Rien. Nada. Au lendemain du meeting à la Mutualité d'Emmanuel Macron, le Conseil des ministres à l'Elysée s'est passé comme si de rien n'était. Comme si le ministre de l'Economie n'avait pas fait acte, mardi soir, d'émancipation en direction de 2017 et dénoncé les «promesses non tenues» d'un exécutif auquel, pourtant, il appartient.
Mercredi matin, dans le salon du Conseil des ministres, Macron est arrivé après tous ses camarades. Et reparti tôt. Sans traîner dans les couloirs de l'Elysée comme à son habitude. Mais selon l'un d'eux, pas un mot ou une remarque à son encontre. Lors de son compte rendu hebdomadaire, le porte-parole du gouvernement, Stéphane Le Foll a déroulé les sujets abordés par le chef de l'Etat et ses ministres : Euro de football, suites Brexit, séminaire du 23 juillet consacré à la refonte des minima sociaux, entretien téléphonique avec Poutine et Merkel, visite du président sud-africain Jacob Zuma, accord de coopération avec le Tadjikistan… «Voilà l'objet de ce Conseil des ministres», a souligné Le Foll, bouclant son propos liminaire. Sous-entendu : on n'a pas parlé de Macron.
Le Foll : «Eviter de s’égailler»
Les journalistes l'ont donc forcément assailli de questions sur le maintien de Macron au sein du gouvernement alors qu'il est clairement en campagne pour 2017. Le Foll : «Il n'a pas été évoqué une seule fois le meeting de la Mutualité hier soir.» Un problème ? Quel problème ? Le porte-parole du gouvernement renvoie la presse à la traditionnelle interview télévisée de François Hollande, jeudi, à l'occasion du 14 Juillet : «Le président de la République aura l'occasion de s'exprimer demain.» Le fidèle de Hollande consent tout de même à rappeler le «besoin de cohérence» au sein d'une équipe gouvernementale et rappelle le danger du Front national et d'un retour de la droite au pouvoir. Plaisantin, Le Foll s'autorise même une expression en sarthois : «Il faut éviter de s'égailler.» Comprendre : s'éparpiller.

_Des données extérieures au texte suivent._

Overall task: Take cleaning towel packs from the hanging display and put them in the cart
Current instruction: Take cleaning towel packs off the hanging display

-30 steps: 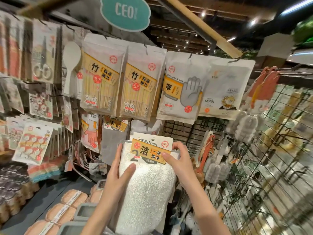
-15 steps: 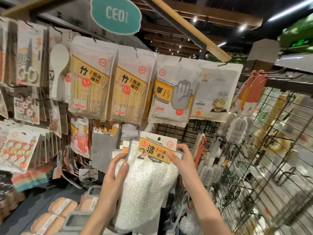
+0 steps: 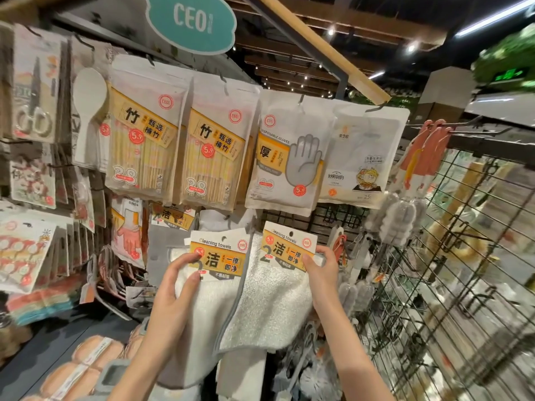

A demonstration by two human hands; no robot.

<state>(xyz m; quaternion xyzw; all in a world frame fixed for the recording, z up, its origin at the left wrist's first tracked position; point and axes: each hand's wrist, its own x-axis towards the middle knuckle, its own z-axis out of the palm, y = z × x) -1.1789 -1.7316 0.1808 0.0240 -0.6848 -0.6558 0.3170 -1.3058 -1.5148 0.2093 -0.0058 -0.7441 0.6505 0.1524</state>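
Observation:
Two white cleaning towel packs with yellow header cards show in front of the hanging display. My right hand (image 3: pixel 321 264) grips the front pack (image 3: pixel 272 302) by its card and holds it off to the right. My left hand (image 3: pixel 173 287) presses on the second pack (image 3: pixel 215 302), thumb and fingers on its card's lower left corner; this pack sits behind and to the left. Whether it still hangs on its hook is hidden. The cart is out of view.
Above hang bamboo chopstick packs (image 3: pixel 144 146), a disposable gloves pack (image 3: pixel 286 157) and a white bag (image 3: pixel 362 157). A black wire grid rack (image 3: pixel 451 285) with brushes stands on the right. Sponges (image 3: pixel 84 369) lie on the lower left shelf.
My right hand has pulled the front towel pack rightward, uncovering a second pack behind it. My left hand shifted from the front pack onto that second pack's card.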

Macron qui parle de «promesses non tenues» ? «Ouais… […] Sur les 60 engagements, on est à 90 %», répond-il. On lui demande alors s'il n'y a pas une certaine forme de «clémence» à l'égard de Macron alors qu'en 2014, son prédécesseur s'était fait virer pour avoir franchi la «ligne jaune». Non, dans «tout ce qui a été dit hier soir», précise Le Foll, les «formules prononcées» n'étaient pas du niveau de la «cuvée du redressement» d'Arnaud Montebourg à la Fête de la rose fin août 2014. Il faudra donc attendre jeudi pour savoir ce que pense le Président des libertés politiques prises par son protégé.
Valls : Macron cède «aux sirènes du populisme»

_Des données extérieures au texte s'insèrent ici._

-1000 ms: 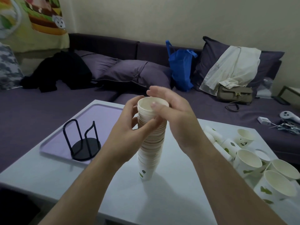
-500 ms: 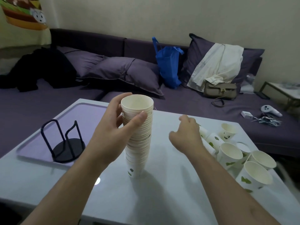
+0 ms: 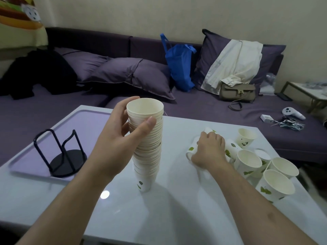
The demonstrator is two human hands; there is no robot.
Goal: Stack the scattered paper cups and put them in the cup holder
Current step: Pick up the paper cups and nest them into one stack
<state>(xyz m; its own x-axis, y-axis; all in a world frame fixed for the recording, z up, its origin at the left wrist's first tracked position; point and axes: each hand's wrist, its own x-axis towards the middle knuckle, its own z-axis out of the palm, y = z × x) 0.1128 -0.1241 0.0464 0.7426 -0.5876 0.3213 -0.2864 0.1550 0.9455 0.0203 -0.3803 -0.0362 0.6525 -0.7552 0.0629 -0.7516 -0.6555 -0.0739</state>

En revanche, une bonne heure plus tard à Matignon, à l'occasion du «pot de fin de session parlementaire», Manuel Valls ne s'est pas fait prier pour dézinguer son ministre de l'Economie. «L'éthique de responsabilité, c'est le devoir de clarté, pas l'entretien d'un climat, pourri par l'ambiguïté, a balancé le Premier ministre dans un discours écrit, envoyé plus tard à la presse. L'éthique de responsabilité, c'est le respect des règles du collectif et de la solidarité dans l'exercie, si difficile, du pouvoir.»
Et c'est pas fini : «L'éthique de responsabilité, c'est ne jamais entretenir la rupture entre le peuple et ses représentants, a-t-il étrillé devant les parlementaires socialistes. On ne peut pas dénoncer un prétendu "système" en cédant aux sirènes du populisme quand, circonstance aggravante, on est soi-même le produit le plus méritant de l'élite de la République». Valls a poursuivi en dénonçant ceux qui s'en prennent «à ces cercles, ces élus, ces formations politiques». «Bien sûr, elles ont besoin de dépassement, de se réinventer, a-t-il ajouté. Mais nous appartenons à des familles politiques très anciennes, avec des valeurs dont il ne faut jamais s'éloigner [...] Ce que nous devons aux Français, c'est de la clarté, du travail, de la loyauté, de l'engagement, et pas l'entretien d'un climat où l'ambiguïté règne.»